Kindgerechte Arzneizubereitung
Die Gabe von Medikamenten ist bei Kindern oft mit Unwägbarkeiten verbunden, weil ein Großteil der Arzneimittel nur an Erwachsenen getesteten worden ist. Aber auch die Zubereitung der Wirkstoffe nimmt meist wenig Rücksicht auf die Eigenheiten von Kindern. Am vergangenen Mittwoch stellte der deutsche Pharmazeut Jörg Breitkreutz neue Ansätze für eine kindergerechte Arzneizubereitung an der Innsbrucker Kinderklinik vor.
Im Rahmen der Mikrobiologischen Visite referierte Prof. Jörg Breitkreutz aus Düsseldorf am Mittwoch an der Universitätsklinik für Pädiatrie I über die kindgerechte Arzneizubereitungen mit antibiotischen Wirkstoffen. Dabei machte er deutlich, dass in diesem Bereich vieles im Argen liegt. Bei Kindern werden heute bis zur Hälfte der Medikamente in nicht zugelassenen Dosen verabreicht, auf den Intensivstationen liegt dieser Anteil sogar bei 80 Prozent. Je jünger ein Kind und je ernsthafter die Erkrankung, desto größer ist die Wahrscheinlichkeit, dass ein nicht lizenziertes Arzneimittel verabreicht wird, sagte Breitkreutz. Die Europäische Union hat hier mit der neuen Verordnung über Kinderarzneimittel einen wichtigen Schritt zur Verbesserung gesetzt. Pharmaunternehmen werden seit dem vergangenen Jahre mit einer Verlängerung des Patentschutzes belohnt, wenn sie neue Arzneimittel auch bei Kindern testen.
Neue Formen der Zubereitung
Arzneimittel für junge Patienten müssen aber nicht nur getestet sondern auch entsprechend zubereitet werden. So bedarf es kindergerechter Einzeldosen, die Medikamente müssen bequem und sicher verabreicht werden können, und es sollte zu keiner Stigmatisierung durch die Form der Einnahme kommen. Arzneimittel müssen aber auch elterngerecht sein, betonte Jörg Breitkreutz. So haben Studien gezeigt, dass selbst ausgebildetes Personal bei der Zubereitung von handelsüblichen Trockensäften die richtige Dosierung nur in der Hälfte der Fälle trifft. Die Dosierungsgenauigkeit bei den oft verwendeten Messlöffeln liege unter 50 Prozent. Hier gebe es aber bereits ein Umdenken in der Industrie: Dosierspritzen, Schnuller, Tropfentuben und Einweglöffel verbessern die Genauigkeit enorm. Weil viele Wirkstoffe sehr bitter sind, ist auch der Geschmack von Medikamenten für eine kindergerechte Zubereitung wichtig. Breitkreutz hat an einer neuen Entwicklung mitgearbeitet, die den Wirkstoff in extrem kleinen Pellets einschließt und damit geschmacksneutral macht. Diese Pellets können in Säften oder Tabletten verabreicht werden. Oder sie werden in speziellen Trinkhalmen angeboten, mit denen ein Kind den Lieblingssaft trinken und dabei die Wirkstoffe unbemerkt aufnehmen kann. Diese Innovationen haben freilich ihren Preis, und in Deutschland seien die Krankenkassen derzeit noch nicht bereit diese Formen der kindergerechten Arzneizubereitung auch zu bezahlen.

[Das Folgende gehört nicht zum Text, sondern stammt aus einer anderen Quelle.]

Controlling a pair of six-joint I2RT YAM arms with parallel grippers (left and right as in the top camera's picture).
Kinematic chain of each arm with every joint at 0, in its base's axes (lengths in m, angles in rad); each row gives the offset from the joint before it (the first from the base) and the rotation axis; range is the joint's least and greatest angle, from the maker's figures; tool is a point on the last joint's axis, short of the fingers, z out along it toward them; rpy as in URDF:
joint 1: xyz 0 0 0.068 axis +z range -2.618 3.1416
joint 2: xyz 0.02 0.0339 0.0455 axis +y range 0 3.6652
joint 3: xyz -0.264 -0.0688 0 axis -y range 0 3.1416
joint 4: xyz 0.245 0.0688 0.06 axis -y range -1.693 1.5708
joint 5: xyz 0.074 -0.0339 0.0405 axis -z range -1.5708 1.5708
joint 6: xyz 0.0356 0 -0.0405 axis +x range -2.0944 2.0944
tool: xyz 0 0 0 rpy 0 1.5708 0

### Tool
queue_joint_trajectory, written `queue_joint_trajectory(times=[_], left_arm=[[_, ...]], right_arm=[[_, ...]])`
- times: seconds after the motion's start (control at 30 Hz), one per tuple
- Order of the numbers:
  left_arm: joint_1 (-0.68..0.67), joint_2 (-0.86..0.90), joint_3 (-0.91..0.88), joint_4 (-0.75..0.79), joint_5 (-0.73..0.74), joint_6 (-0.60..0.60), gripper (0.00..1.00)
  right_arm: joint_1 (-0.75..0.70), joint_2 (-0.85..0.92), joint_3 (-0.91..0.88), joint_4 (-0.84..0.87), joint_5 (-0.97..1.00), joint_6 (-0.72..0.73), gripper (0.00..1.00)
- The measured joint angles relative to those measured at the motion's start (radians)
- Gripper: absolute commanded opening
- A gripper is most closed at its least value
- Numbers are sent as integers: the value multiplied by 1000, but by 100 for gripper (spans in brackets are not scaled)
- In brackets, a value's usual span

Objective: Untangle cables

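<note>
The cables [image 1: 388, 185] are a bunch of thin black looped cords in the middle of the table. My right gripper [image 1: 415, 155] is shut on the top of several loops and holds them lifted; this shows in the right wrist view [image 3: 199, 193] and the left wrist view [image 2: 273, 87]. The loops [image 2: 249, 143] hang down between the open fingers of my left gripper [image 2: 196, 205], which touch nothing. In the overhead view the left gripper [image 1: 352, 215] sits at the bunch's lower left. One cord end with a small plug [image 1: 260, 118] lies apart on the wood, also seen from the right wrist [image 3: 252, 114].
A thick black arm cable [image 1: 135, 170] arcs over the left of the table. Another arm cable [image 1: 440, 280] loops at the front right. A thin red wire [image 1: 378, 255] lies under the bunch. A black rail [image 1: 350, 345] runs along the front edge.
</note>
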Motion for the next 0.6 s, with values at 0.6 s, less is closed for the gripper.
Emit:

International gefragter Experte
Veranstaltet wurde der Vortrag in Kooperation mit der Interdisziplinären Exzellenzinitiative Infektiologie in Innsbruck, die von Prof. Lothar Zimmerhackl und Prof. Reinhard Würzner initiiert wurde und deren Sprecherin Dr. Martina Prelog von der Universitätsklinik für Pädiatrie I ist. Jörg Breitkreutz ist Professor am Institut für Pharmazeutische Technologie und Biopharmazie der Heinrich-Heine-Universität in Düsseldorf. Er beschäftigt sich besonders mit der Entwicklung kindgerechter Arzneiformen, mit der Genetik und Wirkung des pharmazeutischen Hilfsstofforganismus und mit der Berechnung von Moleküleigenschaften zur Vorhersage biopharmazeutischer Größen. Breitkreutz publiziert in den renommiertesten pharmazeutischen Zeitschriften und ist Kooperationspartner von mehreren Pharmafirmen zur Entwicklung kindgerechter Arzneimittel. Im europäischen Kontext ist er im Rahmen des Paediatric Committee (PDCO) in der neu eingerichteten Arbeitsgruppe Formulierungen tätig. Er hat sich außerdem mit der Arzneimittelanalytik als Dienstleistung beschäftigt und ist Mitbegründer zweier Unternehmen (Ethicare und Sepaserve).